**Problem requirements:** What is needed is a verbatim copy of the data, minus the pictures.

### Supplied material ###

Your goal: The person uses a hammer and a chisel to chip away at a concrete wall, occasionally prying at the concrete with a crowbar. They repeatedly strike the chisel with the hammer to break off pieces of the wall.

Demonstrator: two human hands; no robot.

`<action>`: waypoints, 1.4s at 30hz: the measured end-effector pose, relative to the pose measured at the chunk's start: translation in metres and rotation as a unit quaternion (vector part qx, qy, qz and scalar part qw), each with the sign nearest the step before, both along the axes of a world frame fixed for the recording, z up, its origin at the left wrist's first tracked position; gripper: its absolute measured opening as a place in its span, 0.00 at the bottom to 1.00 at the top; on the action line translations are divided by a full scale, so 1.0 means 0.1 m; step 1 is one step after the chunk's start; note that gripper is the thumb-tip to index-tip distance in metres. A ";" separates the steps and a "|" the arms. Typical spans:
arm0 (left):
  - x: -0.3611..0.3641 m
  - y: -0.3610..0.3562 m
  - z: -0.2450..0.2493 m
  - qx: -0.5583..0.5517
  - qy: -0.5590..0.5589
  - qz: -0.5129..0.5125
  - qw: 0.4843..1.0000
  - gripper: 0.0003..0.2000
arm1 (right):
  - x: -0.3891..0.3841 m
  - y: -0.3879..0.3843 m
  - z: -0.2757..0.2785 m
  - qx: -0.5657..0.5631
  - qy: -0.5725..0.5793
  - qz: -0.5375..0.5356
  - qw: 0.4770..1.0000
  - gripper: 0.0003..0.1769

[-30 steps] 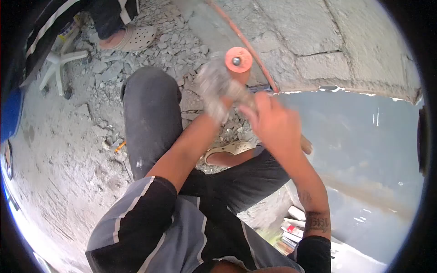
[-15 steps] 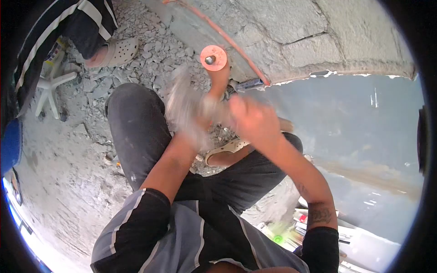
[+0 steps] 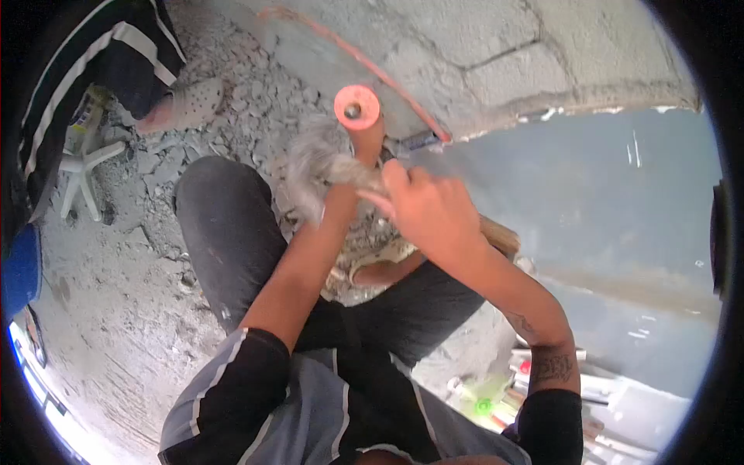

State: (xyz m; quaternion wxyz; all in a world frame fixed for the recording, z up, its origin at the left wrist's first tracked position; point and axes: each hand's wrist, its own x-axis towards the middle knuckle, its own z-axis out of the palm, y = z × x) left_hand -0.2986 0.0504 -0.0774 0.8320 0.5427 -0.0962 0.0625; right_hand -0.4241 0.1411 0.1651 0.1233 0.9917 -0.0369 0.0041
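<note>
1. The right hand [image 3: 426,209] is clenched on a hammer [image 3: 314,167], whose head is a blur just left of the chisel [image 3: 356,107].
2. The left hand [image 3: 350,184] appears wrapped round the chisel's shaft below its orange guard. The chisel points at the wall [image 3: 496,46].
3. This looks like chipping the wall mid-swing; the next blow needs a square hit on the chisel's top.
4. Rubble [image 3: 256,101] lies left of the chisel, with another person's foot [image 3: 186,105] beyond.
5. The left fingers and the chisel's tip are hidden.
</note>
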 end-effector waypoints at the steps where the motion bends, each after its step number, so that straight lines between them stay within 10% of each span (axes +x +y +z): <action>1: 0.02 -0.01 0.01 0.002 -0.003 0.000 1.000 0.06 | -0.10 0.12 0.07 0.023 -0.023 0.040 0.999 0.22; 3: 0.08 -0.03 0.05 0.004 -0.017 0.006 1.000 0.06 | -0.21 0.05 -0.07 0.056 -0.084 0.099 0.990 0.22; 7: 0.17 -0.07 0.08 0.019 -0.045 0.011 0.999 0.05 | -0.11 -0.26 -0.36 0.040 0.014 -0.121 0.992 0.22; 19: 0.55 0.30 0.48 -0.136 0.150 0.042 0.978 0.05 | -0.56 0.10 -0.22 0.143 -0.079 -0.113 0.980 0.23; 31: 0.48 0.28 0.17 0.008 0.077 0.139 0.987 0.09 | -0.30 0.18 -0.37 0.153 -0.093 -0.076 0.981 0.22; 40: 0.62 0.24 -0.51 -0.319 0.196 0.033 0.927 0.08 | 0.02 0.31 -0.37 0.127 -0.099 -0.034 0.986 0.21; 42: 0.46 0.33 -0.23 -0.182 0.183 0.029 0.966 0.07 | 0.13 0.34 -0.41 0.133 -0.112 -0.016 0.985 0.21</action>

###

**Response area:**
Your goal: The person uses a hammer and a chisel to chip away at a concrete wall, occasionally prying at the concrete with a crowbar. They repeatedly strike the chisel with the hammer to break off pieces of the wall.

Demonstrator: two human hands; no robot.

`<action>`: waypoints, 1.4s at 30hz: the measured end-effector pose, relative to the pose measured at the chunk's start: translation in metres and rotation as a unit quaternion (vector part qx, qy, qz and scalar part qw), each with the sign nearest the step before, both along the axes of a world frame fixed for the recording, z up, its origin at the left wrist's first tracked position; gripper: its absolute measured opening as a place in its span, 0.00 at the bottom to 1.00 at the top; on the action line translations are divided by a full scale, so 1.0 means 0.1 m; step 1 is one step after the chunk's start; note that gripper is the thumb-tip to index-tip distance in metres. A ";" separates the steps and a "|" the arms. Typical spans:
arm0 (left):
  - x: -0.3611..0.3641 m
  - y: -0.3610..0.3562 m
  - z: -0.2450..0.2493 m
  - qx: -0.5583..0.5517
  - qy: -0.5590..0.5589
  - qz: -0.5129..0.5125
  - qw: 0.4843..1.0000
  - gripper: 0.0003..0.2000
arm1 (right):
  - x: -0.3891..0.3841 m
  - y: -0.3879..0.3843 m
  - z: -0.2757..0.2785 m
  - qx: -0.5657..0.5631
  - qy: -0.5725..0.5793
  - qz: -0.5375..0.5356
  - qw: 0.4770..1.0000
  - gripper: 0.0003..0.1769

[-30 steps] 
[-15 steps] 
[+0 steps] 

State: (xyz m; quaternion wxyz; all in a world frame fixed for the recording, z up, its origin at the left wrist's first tracked position; point and axes: each hand's wrist, its own x-axis towards the middle knuckle, its own z-axis out of the palm, y = z × x) left_hand -0.2986 0.0504 -0.0774 0.8320 0.5427 -0.0962 0.0625; right_hand -0.4241 0.1411 0.1651 0.1233 0.9917 -0.0369 0.0041
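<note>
1. The right hand [image 3: 426,209] is clenched on a hammer [image 3: 314,167], whose head is a blur just left of the chisel [image 3: 356,107].
2. The left hand [image 3: 350,184] appears wrapped round the chisel's shaft below its orange guard. The chisel points at the wall [image 3: 496,46].
3. This looks like chipping the wall mid-swing; the next blow needs a square hit on the chisel's top.
4. Rubble [image 3: 256,101] lies left of the chisel, with another person's foot [image 3: 186,105] beyond.
5. The left fingers and the chisel's tip are hidden.
</note>
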 end-effector waypoints at the steps where the motion bends, each after its step number, so that straight lines between them stay within 10% of each span (axes +x +y +z): <action>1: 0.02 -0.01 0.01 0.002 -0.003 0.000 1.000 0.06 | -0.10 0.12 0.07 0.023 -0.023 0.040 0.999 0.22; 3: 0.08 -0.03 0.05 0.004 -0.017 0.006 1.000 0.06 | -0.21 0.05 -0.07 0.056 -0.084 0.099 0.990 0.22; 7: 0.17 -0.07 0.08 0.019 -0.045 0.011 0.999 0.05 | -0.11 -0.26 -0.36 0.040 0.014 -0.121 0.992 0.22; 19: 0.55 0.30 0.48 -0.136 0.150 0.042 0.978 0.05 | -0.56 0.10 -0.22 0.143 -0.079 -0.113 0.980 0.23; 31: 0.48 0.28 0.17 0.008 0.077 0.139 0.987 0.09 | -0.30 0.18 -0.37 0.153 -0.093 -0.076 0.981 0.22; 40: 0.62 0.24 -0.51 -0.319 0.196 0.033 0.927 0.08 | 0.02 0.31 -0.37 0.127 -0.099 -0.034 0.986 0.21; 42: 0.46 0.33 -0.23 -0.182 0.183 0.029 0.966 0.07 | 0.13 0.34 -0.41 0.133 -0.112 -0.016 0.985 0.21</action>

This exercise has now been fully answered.